**Work item:** Images are not part of the copy; write out the rest of the data exactly as given.

**Data block:**

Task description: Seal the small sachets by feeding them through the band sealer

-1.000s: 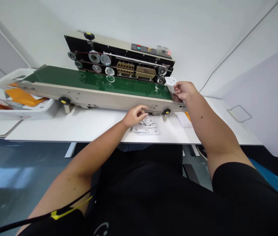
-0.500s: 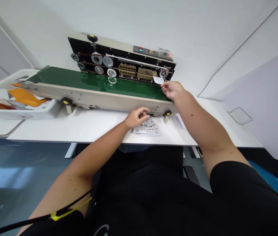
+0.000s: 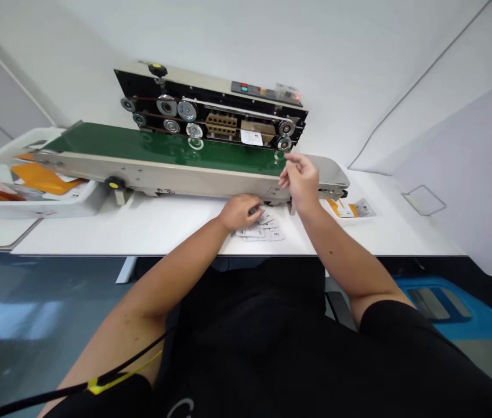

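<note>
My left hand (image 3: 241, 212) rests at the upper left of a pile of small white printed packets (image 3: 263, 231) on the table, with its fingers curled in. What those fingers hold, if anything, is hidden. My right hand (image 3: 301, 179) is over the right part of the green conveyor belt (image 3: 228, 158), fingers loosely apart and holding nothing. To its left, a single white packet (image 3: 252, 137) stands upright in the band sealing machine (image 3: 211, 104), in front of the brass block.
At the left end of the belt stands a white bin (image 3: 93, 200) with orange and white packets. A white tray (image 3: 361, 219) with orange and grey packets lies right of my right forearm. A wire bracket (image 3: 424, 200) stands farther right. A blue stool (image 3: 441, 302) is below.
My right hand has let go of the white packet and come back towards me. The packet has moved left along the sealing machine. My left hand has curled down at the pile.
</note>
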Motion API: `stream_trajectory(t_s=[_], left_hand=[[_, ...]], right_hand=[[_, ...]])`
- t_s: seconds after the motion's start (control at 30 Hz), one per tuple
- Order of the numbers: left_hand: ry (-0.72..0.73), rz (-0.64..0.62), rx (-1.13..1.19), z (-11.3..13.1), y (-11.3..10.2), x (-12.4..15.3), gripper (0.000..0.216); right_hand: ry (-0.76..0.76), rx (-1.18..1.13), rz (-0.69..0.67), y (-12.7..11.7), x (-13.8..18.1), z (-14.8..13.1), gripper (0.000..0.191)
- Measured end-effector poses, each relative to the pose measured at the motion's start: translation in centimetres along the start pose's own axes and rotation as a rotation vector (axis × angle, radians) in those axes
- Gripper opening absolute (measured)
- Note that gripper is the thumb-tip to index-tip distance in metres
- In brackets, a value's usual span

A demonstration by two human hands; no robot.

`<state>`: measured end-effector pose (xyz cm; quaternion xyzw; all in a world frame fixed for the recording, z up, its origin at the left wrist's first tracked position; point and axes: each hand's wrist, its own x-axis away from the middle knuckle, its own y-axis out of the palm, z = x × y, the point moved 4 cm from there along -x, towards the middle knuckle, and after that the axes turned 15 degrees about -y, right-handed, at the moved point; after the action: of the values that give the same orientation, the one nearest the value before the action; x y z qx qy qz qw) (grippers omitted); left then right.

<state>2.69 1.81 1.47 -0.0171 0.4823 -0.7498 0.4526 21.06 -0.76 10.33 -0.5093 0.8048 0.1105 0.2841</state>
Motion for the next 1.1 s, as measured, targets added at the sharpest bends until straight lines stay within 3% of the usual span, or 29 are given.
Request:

**Exercise answer:**
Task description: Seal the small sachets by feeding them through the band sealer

-1.000s: 
-0.500s: 
+0.000s: 

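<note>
My left hand (image 3: 241, 212) rests at the upper left of a pile of small white printed packets (image 3: 263, 231) on the table, with its fingers curled in. What those fingers hold, if anything, is hidden. My right hand (image 3: 301, 179) is over the right part of the green conveyor belt (image 3: 228, 158), fingers loosely apart and holding nothing. To its left, a single white packet (image 3: 252, 137) stands upright in the band sealing machine (image 3: 211, 104), in front of the brass block.
At the left end of the belt stands a white bin (image 3: 93, 200) with orange and white packets. A white tray (image 3: 361, 219) with orange and grey packets lies right of my right forearm. A wire bracket (image 3: 424, 200) stands farther right. A blue stool (image 3: 441, 302) is below.
My right hand has let go of the white packet and come back towards me. The packet has moved left along the sealing machine. My left hand has curled down at the pile.
</note>
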Motion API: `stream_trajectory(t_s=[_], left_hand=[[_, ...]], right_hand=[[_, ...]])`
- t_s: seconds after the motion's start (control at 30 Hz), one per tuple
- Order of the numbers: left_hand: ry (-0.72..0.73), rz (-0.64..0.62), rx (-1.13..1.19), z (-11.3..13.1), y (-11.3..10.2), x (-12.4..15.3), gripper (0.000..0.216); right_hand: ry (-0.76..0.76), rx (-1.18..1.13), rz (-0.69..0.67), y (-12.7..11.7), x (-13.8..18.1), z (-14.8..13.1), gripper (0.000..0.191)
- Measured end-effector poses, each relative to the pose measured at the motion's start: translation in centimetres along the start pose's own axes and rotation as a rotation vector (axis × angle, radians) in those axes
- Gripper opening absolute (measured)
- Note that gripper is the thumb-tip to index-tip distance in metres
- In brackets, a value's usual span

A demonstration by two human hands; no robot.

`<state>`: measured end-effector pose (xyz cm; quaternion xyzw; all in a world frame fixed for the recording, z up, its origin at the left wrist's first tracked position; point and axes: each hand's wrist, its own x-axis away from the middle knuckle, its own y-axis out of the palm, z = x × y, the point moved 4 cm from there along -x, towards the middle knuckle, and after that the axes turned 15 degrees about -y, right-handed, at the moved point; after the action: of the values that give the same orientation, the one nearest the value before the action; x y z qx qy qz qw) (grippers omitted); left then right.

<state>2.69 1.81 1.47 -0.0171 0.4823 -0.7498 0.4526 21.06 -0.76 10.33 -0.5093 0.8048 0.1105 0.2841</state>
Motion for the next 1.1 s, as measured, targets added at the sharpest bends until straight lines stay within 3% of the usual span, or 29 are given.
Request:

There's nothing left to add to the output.